## WHAT THIS TASK INVOLVES
Reproduce exactly, with no other output, every line of the data below from the line containing "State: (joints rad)" to the end, inclusive.

## DATA SUPPLIED
__________
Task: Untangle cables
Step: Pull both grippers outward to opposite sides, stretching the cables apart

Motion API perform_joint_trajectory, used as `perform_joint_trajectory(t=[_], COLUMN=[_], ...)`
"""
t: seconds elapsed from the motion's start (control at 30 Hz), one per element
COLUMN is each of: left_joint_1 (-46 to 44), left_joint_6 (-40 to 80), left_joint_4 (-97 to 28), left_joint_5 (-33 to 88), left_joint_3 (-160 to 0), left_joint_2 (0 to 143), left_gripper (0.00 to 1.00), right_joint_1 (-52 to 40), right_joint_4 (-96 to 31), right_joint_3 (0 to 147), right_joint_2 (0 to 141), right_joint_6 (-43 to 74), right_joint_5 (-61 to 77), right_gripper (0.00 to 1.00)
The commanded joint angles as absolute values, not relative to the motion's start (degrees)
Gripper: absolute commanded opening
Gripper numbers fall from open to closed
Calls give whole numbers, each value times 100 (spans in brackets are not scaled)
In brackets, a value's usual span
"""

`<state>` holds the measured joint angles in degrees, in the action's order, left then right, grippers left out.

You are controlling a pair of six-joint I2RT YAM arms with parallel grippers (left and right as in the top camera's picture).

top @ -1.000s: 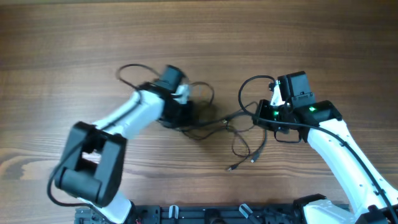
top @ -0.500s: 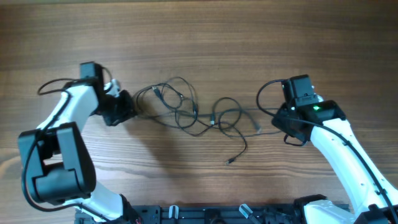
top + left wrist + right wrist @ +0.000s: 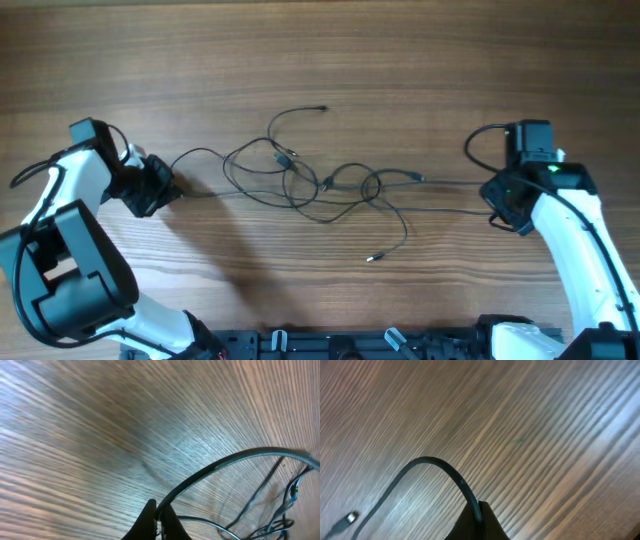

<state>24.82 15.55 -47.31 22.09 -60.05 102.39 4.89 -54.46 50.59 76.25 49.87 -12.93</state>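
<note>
The thin black flexible cables [image 3: 320, 185] lie across the middle of the frame on the brown wooden table [image 3: 400, 60], as a long loose tangle that runs from left to right. The left gripper [image 3: 150, 188], at the left edge of the frame, has its jaws pressed together on one strand; its wrist view shows the cord leaving the fingertips in an arc. The right gripper [image 3: 497, 195], at the right edge, pinches a strand in the same way. I cannot tell if it is the same cord.

I judge that the arms stand so wide apart in order to stretch the bundle and open its loops. What stands in the way is the knot in the centre, where several strands cross. A small silvery plug end [image 3: 372, 259] lies free below the centre, and a dark plug end [image 3: 321, 107] lies above it.
</note>
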Motion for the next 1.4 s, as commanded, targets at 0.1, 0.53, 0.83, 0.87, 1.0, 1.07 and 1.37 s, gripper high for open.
perform_joint_trajectory(t=[0.1, 0.53, 0.83, 0.87, 1.0, 1.07, 1.37], left_joint_1=[2606, 1925, 1135, 1035, 773, 659, 537], left_joint_6=[1697, 1682, 1671, 1671, 1673, 1673, 1673], left_joint_4=[-4759, -4886, -4724, -4703, -4694, -4694, -4676], left_joint_5=[2115, 2526, 2515, 2469, 2075, 1841, 1682], left_joint_3=[-5988, -5988, -5988, -5988, -5988, -5988, -5988], left_joint_2=[10189, 10189, 10189, 10189, 10191, 10191, 10191], left_gripper=[4, 4, 4, 4, 4, 4, 4], right_joint_1=[1197, 1253, 1253, 1247, 1234, 1234, 1240], right_joint_4=[-5199, -3601, -4226, -4493, -5546, -5988, -6689], right_joint_3=[5017, 5065, 5935, 6119, 6967, 7478, 9697], right_joint_2=[7695, 7623, 7210, 7194, 7199, 7199, 7216], right_joint_6=[4475, 602, 1190, 1181, 1046, 1046, 1068], right_joint_5=[-1216, 6573, 5175, 4799, 3529, 3087, 2401], right_gripper=[5, 4, 5, 5, 4, 4, 4])
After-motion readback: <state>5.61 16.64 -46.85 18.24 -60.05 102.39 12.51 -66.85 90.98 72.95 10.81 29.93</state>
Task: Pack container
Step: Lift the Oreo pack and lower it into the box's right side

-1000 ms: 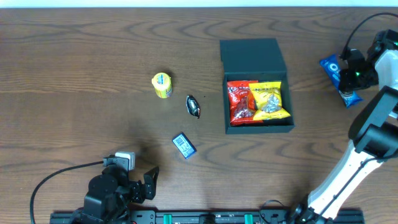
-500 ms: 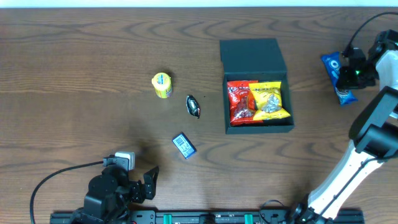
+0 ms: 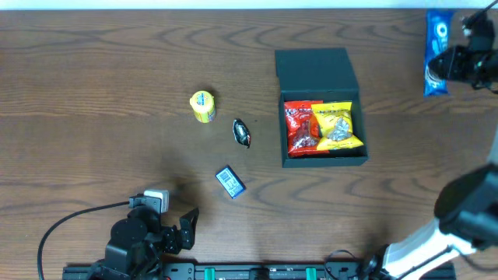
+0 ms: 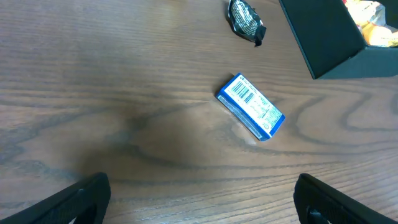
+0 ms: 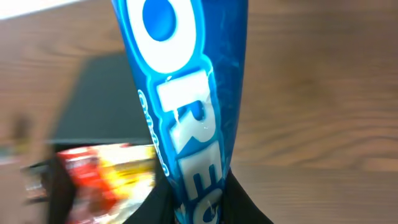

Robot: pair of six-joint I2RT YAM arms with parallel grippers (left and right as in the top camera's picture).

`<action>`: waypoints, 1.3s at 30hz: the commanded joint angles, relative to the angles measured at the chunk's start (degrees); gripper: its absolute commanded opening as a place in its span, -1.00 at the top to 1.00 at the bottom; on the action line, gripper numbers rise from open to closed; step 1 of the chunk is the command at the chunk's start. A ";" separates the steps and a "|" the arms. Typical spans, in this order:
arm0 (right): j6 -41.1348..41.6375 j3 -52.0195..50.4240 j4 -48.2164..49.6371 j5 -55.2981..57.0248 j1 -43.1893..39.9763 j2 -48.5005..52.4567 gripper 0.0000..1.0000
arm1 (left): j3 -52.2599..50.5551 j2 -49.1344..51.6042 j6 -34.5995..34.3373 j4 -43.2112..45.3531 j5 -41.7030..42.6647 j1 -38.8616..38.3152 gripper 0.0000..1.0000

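While the right pincer (image 3: 457, 64) clamps the end of a blue Oreo packet (image 3: 436, 51) near the far right corner of the desk (image 3: 93, 93), the container (image 3: 315, 71) sits well apart to its left and slightly nearer the robot. Its lid is laid back flat, and a red snack packet (image 3: 302, 128) and a yellow one (image 3: 338, 124) lie inside. The left pincer (image 4: 202, 199) is spread wide and empty. A small blue barcoded box (image 4: 250, 107) lies just ahead of it, and the container is farther ahead to its right.
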 commanded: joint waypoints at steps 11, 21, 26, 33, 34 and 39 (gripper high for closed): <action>6.80 -3.50 -14.08 -7.82 16.68 -3.82 0.97 | -0.37 -0.37 -0.26 -0.07 -0.81 0.17 -0.90; 11.10 -16.76 -11.17 -3.89 17.14 -3.93 0.97 | -0.37 -0.37 -0.26 -0.04 -0.66 0.17 -0.90; 12.20 -23.23 -7.63 -2.01 17.16 -4.07 0.97 | -0.37 -0.37 -0.24 0.00 0.07 0.17 -0.90; 13.66 -30.47 -0.63 2.73 17.14 -4.07 0.97 | -0.37 -0.37 -0.26 0.02 0.07 0.17 -0.90; 13.94 -31.04 -0.13 2.82 17.14 -4.07 0.97 | -0.37 -0.37 -0.26 0.02 0.07 0.17 -0.90; 14.51 -32.74 1.25 6.73 17.14 -4.07 0.97 | -0.37 -0.37 -0.24 0.02 0.07 0.17 -0.90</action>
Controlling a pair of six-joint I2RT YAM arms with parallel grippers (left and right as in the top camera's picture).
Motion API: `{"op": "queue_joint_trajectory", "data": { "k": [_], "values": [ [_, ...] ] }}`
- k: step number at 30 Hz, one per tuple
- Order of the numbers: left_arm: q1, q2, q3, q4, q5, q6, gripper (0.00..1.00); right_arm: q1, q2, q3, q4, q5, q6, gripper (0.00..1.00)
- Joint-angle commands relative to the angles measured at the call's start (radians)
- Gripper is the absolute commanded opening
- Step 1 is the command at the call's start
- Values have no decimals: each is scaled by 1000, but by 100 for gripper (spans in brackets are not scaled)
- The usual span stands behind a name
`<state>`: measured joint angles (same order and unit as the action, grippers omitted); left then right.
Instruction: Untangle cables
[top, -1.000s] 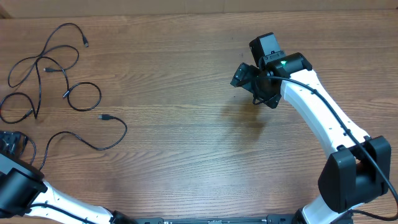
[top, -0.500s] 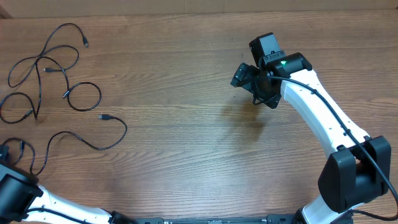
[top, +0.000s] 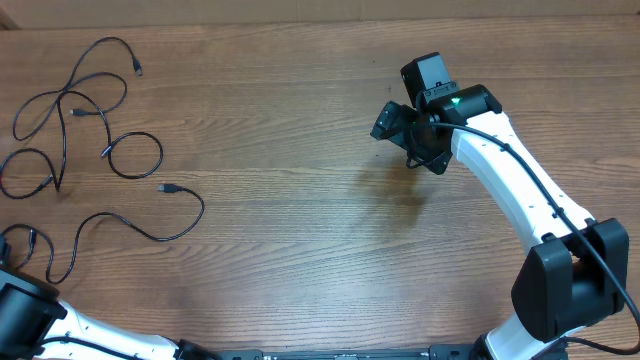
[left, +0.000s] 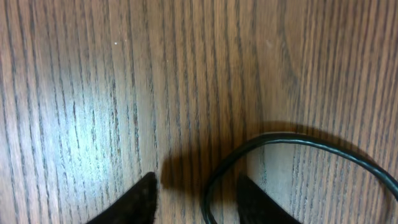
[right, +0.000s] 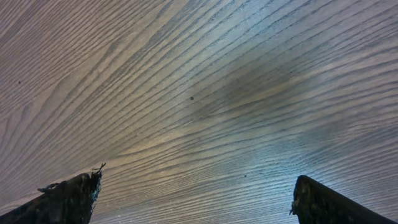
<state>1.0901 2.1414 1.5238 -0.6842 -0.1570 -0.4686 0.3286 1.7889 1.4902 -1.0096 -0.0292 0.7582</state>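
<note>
Several thin black cables (top: 70, 110) lie as loose curly strands on the wooden table's left side. One strand (top: 150, 235) runs from a small plug (top: 166, 187) down to the left edge. In the left wrist view a curve of that cable (left: 298, 140) passes between my left gripper's (left: 196, 202) fingertips, close to the right fingertip (left: 255, 199). The jaws stand apart, wider than the cord, so it is not pinched. Overhead, only the left arm (top: 25, 310) shows at the near-left corner. My right gripper (top: 405, 135) hangs open over bare wood, far from the cables.
The table (top: 300, 220) is brown wood grain. The right arm (top: 500, 180) reaches from the near-right corner toward the middle. A brown wall edge (top: 300, 10) runs along the far side.
The left arm has slid toward the near-left corner, uncovering the cable's end loop by the left edge. The right arm has not moved.
</note>
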Motion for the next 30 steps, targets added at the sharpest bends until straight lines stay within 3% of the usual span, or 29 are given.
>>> {"op": "queue_joint_trajectory", "data": {
  "k": [1, 9, 13, 19, 25, 30],
  "values": [
    [1, 5, -10, -17, 4, 1, 53, -3, -2, 1, 10, -2, -4, 100],
    [-1, -177, 0, -83, 87, -33, 64, -3, -2, 1, 17, -26, -9, 100],
    [-4, -318, 0, -109, 212, -34, 69, -3, -2, 1, -8, -26, -9, 100],
    [-47, -489, 0, -137, 449, -33, 98, -3, -3, 1, -60, -25, -9, 100],
    [-275, -642, 0, -248, 440, -33, 100, -3, -12, 1, -112, -25, -27, 100],
    [-619, -735, 0, -357, 227, -50, 100, -3, -59, 1, -160, -25, -57, 100]
  ]
}}
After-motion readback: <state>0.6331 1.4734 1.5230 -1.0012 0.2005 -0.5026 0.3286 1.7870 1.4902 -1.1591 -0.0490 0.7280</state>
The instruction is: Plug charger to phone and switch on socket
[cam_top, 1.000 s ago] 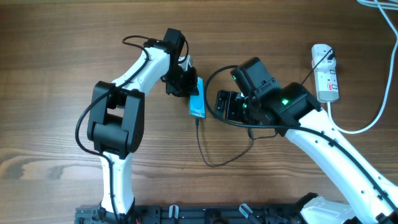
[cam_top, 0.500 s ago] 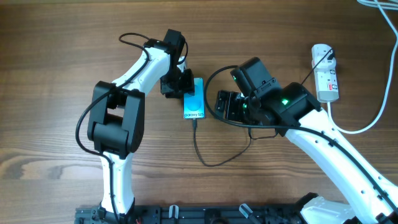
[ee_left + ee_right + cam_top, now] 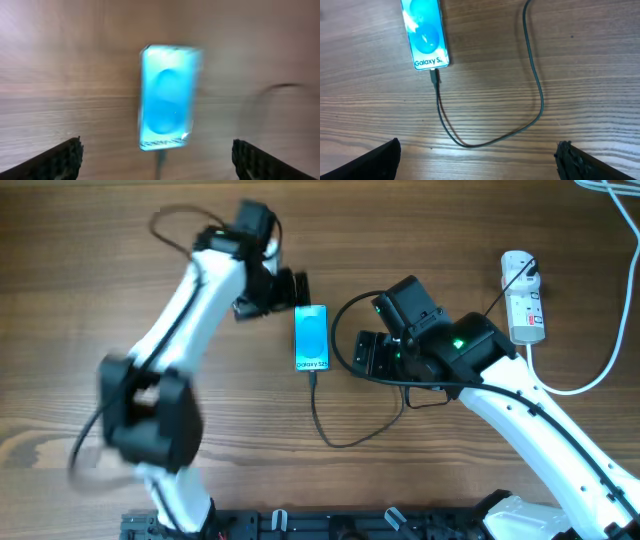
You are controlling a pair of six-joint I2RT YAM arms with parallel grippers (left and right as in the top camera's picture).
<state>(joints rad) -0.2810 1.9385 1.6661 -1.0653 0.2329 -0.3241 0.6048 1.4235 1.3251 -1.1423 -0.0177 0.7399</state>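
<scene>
The phone (image 3: 312, 337) lies flat on the wooden table, its teal screen up and the "Galaxy" lettering at the near short edge. The charger's connector (image 3: 314, 377) sits in that edge. Its thin black cable (image 3: 338, 442) loops toward me and runs under the right arm to a black plug (image 3: 527, 276) in the white socket (image 3: 524, 308). My left gripper (image 3: 288, 288) hangs open just left of the phone's far end, apart from it, and the blurred phone (image 3: 167, 97) shows between its fingertips (image 3: 60, 159). My right gripper (image 3: 356, 352) stands open right of the phone (image 3: 425, 35), above the cable loop (image 3: 540, 100).
The socket's thick white lead (image 3: 600, 370) curves along the right side of the table. Another white cable (image 3: 603, 190) crosses the far right corner. A black rail (image 3: 300, 525) runs along the near edge. Both arm bases stand near that edge.
My left gripper has opened and let go of the phone, which went from tilted on edge to lying flat. The left arm is swinging back to the left. The right arm stayed put.
</scene>
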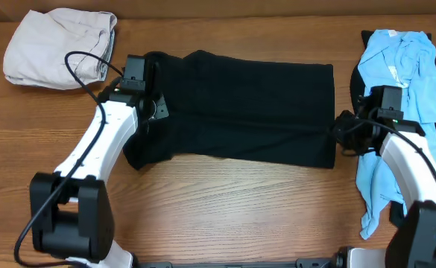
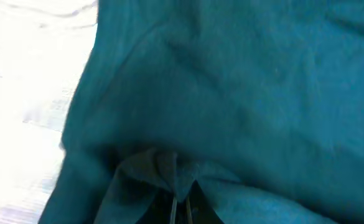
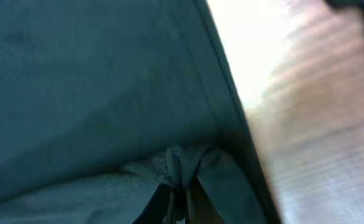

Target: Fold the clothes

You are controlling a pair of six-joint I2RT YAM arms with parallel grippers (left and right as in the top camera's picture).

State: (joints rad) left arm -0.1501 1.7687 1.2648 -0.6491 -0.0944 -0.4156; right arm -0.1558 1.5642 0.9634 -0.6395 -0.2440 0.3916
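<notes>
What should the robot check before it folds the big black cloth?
1. Left pincer has hold of the black cloth: ok, cloth is bunched between its tips.
2. Right pincer has hold of the other end: ok, it pinches a fold near the edge.
3. Black cloth lies spread out between the two arms: ok, though its near-left corner is rumpled.
4. Beige garment is out of the way: ok, it lies off the black cloth at the far-left corner.
5. Blue shirt will not snag: cannot tell, the right arm reaches across it.
6. Bare table in front: ok.
</notes>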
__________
## ANSWER BOX
State: (joints rad) left arm -0.1501 1.7687 1.2648 -0.6491 -0.0944 -0.4156; right arm -0.1558 1.5642 0.9634 -0.6395 -0.2440 0.3916
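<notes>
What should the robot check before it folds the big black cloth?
1. Left pincer has hold of the black cloth: ok, cloth is bunched between its tips.
2. Right pincer has hold of the other end: ok, it pinches a fold near the edge.
3. Black cloth lies spread out between the two arms: ok, though its near-left corner is rumpled.
4. Beige garment is out of the way: ok, it lies off the black cloth at the far-left corner.
5. Blue shirt will not snag: cannot tell, the right arm reaches across it.
6. Bare table in front: ok.
</notes>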

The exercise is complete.